Geopolitics and big business aside, 97% of climate scientists agree that the Global Warming is caused by human activities involving the release of greenhouse gases into the atmosphere [4]. Fossil fuel extraction for energy production, livestock production and industrialization, and mass deforestation efforts have all severely exacerbated the effects of climate change, and it is becoming an increasing problem for the world population to continue these habits. Human nature makes it difficult to want to change the simplest aspects of everyday life, but advancements in renewable energy technology and sustainable practices make combating climate change possible. With the recent shift towards renewable energy resources, the ability of biofuel production to incorporate waste as a feedstock makes biofuel an attractive resource. Although fuel Isobiobutanol was not originally accepted as a promising fuel source, applications of fuel Isobiobutanol in the chemical industry were implemented several decades prior to petrochemical and fossil fuel commercialization. Fuel Isobutanol applications first became viable for large scale production in 1912 with Charles Weizmann’s patent of Acetone-Butanol-Ethanol (ABE) fermentation using Clostridium acetobutylicum [5]. ABE fermentation was widely used during World War I to make acetone for ammunition and during World War II to make lacquer for automobile coatings. After World War II, ABE fermentation declined drastically due to advancements in petrochemical technology [6].
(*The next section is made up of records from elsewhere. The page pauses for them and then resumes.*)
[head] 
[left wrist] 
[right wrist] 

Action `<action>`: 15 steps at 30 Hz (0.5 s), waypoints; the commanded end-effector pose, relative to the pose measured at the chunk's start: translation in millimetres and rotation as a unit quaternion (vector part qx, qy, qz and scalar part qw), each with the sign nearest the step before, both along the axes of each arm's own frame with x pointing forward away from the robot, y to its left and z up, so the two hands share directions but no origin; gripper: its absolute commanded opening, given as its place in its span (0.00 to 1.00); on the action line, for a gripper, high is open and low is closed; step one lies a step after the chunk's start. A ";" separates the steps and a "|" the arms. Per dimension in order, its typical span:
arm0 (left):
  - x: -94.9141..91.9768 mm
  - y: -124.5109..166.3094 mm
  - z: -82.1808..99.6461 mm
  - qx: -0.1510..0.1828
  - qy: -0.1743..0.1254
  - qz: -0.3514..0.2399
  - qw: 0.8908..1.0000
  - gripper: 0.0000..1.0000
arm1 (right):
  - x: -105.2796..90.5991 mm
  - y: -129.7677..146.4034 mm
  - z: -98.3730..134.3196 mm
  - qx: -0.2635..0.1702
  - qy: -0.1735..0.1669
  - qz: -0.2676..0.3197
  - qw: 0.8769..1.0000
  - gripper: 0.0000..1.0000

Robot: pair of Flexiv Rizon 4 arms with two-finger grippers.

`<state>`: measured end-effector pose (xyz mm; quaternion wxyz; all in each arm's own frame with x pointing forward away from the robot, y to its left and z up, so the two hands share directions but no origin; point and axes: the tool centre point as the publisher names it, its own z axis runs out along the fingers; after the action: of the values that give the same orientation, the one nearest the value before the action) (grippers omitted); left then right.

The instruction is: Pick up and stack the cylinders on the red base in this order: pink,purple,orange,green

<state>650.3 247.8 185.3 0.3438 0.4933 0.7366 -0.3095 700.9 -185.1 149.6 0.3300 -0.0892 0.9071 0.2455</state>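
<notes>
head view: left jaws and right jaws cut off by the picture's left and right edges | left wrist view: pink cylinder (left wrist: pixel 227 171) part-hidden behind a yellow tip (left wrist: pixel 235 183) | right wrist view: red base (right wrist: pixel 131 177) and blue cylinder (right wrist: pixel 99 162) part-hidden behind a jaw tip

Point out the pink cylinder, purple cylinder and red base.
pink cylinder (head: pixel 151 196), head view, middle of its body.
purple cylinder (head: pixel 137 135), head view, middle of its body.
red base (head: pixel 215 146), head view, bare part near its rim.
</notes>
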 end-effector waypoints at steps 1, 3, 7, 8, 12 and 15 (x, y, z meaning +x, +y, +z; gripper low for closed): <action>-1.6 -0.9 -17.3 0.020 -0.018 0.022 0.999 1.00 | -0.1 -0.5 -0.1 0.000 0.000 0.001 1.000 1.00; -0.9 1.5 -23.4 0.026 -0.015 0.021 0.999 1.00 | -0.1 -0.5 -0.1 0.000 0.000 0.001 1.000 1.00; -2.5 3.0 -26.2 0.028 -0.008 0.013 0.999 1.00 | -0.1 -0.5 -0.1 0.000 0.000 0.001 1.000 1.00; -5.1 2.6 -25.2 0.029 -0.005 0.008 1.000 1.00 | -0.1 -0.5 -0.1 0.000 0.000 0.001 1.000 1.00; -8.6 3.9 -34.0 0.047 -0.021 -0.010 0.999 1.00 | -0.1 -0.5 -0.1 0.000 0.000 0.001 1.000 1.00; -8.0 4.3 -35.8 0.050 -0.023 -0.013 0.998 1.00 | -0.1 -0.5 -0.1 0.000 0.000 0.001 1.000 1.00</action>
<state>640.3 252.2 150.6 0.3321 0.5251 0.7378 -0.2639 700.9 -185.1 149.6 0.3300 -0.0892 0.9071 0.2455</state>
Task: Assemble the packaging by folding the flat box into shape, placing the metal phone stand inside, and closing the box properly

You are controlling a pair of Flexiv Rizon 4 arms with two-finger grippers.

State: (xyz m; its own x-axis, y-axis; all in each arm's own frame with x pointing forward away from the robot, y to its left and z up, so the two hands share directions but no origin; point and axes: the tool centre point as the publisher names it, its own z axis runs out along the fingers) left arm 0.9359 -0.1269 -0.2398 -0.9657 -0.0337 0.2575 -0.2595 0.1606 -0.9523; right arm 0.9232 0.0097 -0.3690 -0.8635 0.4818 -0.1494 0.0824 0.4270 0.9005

Between 2000 and 2014, ethanol production in the United States increased from 1.6 billion gallons to 14 billion gallons per 

year [7]. Although ethanol is currently one of the largest biofuel markets in the United States, Amrita Ranjan has identified several physical advantages that fuel Isobutanol has over ethanol as a fuel in her 2014 thesis [8]. One of the major advantages is that “it can be blended well to any ratio of Gasoline as well as Diesel [fuel] directly in the refinery,” making it more effective in combustion engines than ethanol-gasoline 7 mixtures [9]. Another important aspect Dr. Ranjan explains is that “the air to fuel ratio for [fuel] Butanol is close to that of Gasoline,” making for a simple adaptation of combustion engines for the use of [fuel] Butanol [9]. Fuel Isobutanol also has higher energy content than ethanol and is therefore more worthwhile to the consumer and producer. A National Geographic article showcases a modern, second- generation ABE fermentation process at a whiskey distillery, the Tullibardine, in Scotland. The article explains that only 10 percent of the outlet stream of the final product is marketable whiskey [10]. The other 90 percent is a combination of draft (barley grain residue) and pot ale (fermented grain residue). This waste is often very hard to dispose of and is abundant in a region of the world where whiskey is widely produced. A company by the name of Celtic Renewables is working with Tullibardine to help reduce the amount of waste that the whiskey industry produces by fermenting their biomass waste stream to produce biobutanol. Taking advantage of this industry’s waste, Mr. Martin Tangney, founder and CEO of Celtic Renewables believes he can create a $90 million biofuels industry [10].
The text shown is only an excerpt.